In the last decades, the EU, the USA and Great Britain have repeatedly attempted to restore the technical status quo of the 1980s. The discussion about the controversial chat control is the next attempt. This time, the attempt is not to restrict encryption algorithms, but to demand the installation of backdoors in mobile phones and computer systems right from the start. The assumption is that only well-intentioned agencies, such as the police or investigating authorities, will use these backdoors. In reality, these ingrained vulnerabilities will be available to anyone who wants to intercept communications or carry out attacks. This opens up access to one’s own communication with all attackers worldwide.
Industrial espionage as normality
All companies, organizations and authorities nowadays rely on secure communication. Digitization has covered many paths and processes. Not only messages, but also data are transported securely between different points. Various messenger systems that guarantee secure communication between two or more endpoints have become established, especially for mobile phones. This end-to-end encryption is an important component of information security in general. It also corresponds to the state-of-the art and is recommended by authorities and certifications. There is no alternative protection of messages and data during transport.
The already documented cases of attacks against vulnerabilities in network infrastructure and other systems have been known for over 20 years. A prominent case is the so-called “Athens Affair”, in which over 100 people in the Greek government were wiretapped by unknown persons. The attack took place after the Olympic Games in 2004. The legally required monitoring interfaces of the mobile phone network were affected. Through these backdoors, telephone calls and exchanged messages could be recorded unnoticed and leaving no traces. The perpetrators are still unknown. The British “Online Safety Bill” and the “chat control” discussed in the EU now call for exactly these threats to be legally prescribed. This means that the possibilities for industrial espionage are enshrined in law.
Security must remain secure
That communication must be secure has, piquantly, also been noted by the UK Ministry of Defence. The company Element, which provides secure communication services, is based in the UK. Company spokespersons have announced that Element has already lost customers in anticipation of the “Online Safety Bill”. Among them is the UK Ministry of Defence. If the planned law is implemented, the backdoors it calls for will affect private individuals, businesses, government agencies and the government in equal measure. This means that government bodies are also exposed to espionage and can be eavesdropped on. Moreover, it is conceivable that the backdoors will entail additional vulnerabilities that are not yet foreseeable. According to a press release, even the Public Prosecutor’s Office in Cologne sees no need for the destruction of end-to-end encryption, because the real obstacles are the lack of personnel.

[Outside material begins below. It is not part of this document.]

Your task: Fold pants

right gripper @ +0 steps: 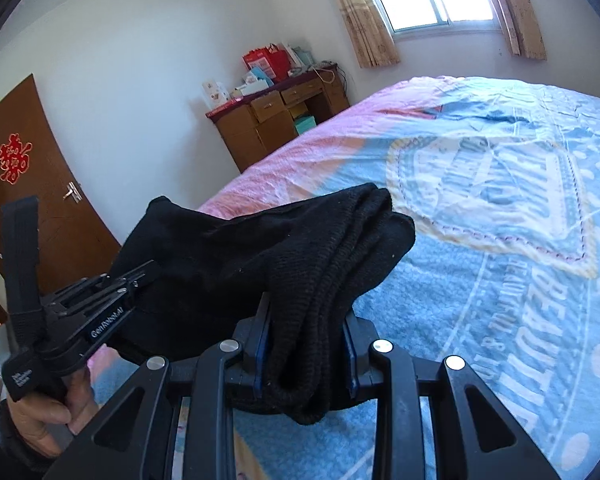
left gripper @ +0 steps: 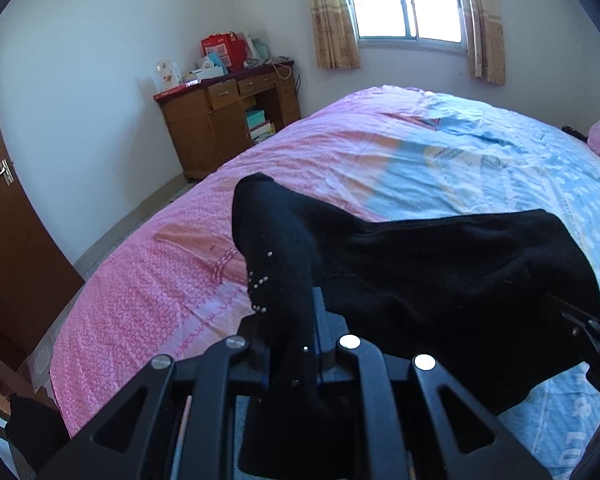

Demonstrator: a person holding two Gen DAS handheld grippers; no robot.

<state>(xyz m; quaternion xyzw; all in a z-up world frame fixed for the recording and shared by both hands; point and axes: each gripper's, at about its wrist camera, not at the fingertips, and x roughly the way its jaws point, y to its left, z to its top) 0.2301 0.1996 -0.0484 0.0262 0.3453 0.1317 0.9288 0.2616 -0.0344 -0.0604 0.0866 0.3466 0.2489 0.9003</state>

The consequences of the “Online Safety Bill” and chat control are the migration of communication to secure alternatives. The laws then do not have the desired effect, because these evasive measures have already been effective in the past. Ultimately, communications platforms will leave the UK or EU market. Meredith Whittaker, the president of Signal, has already announced that Signal Messenger will no longer be available in the affected countries if the surveillance law is implemented. WhatsApp has announced something similar.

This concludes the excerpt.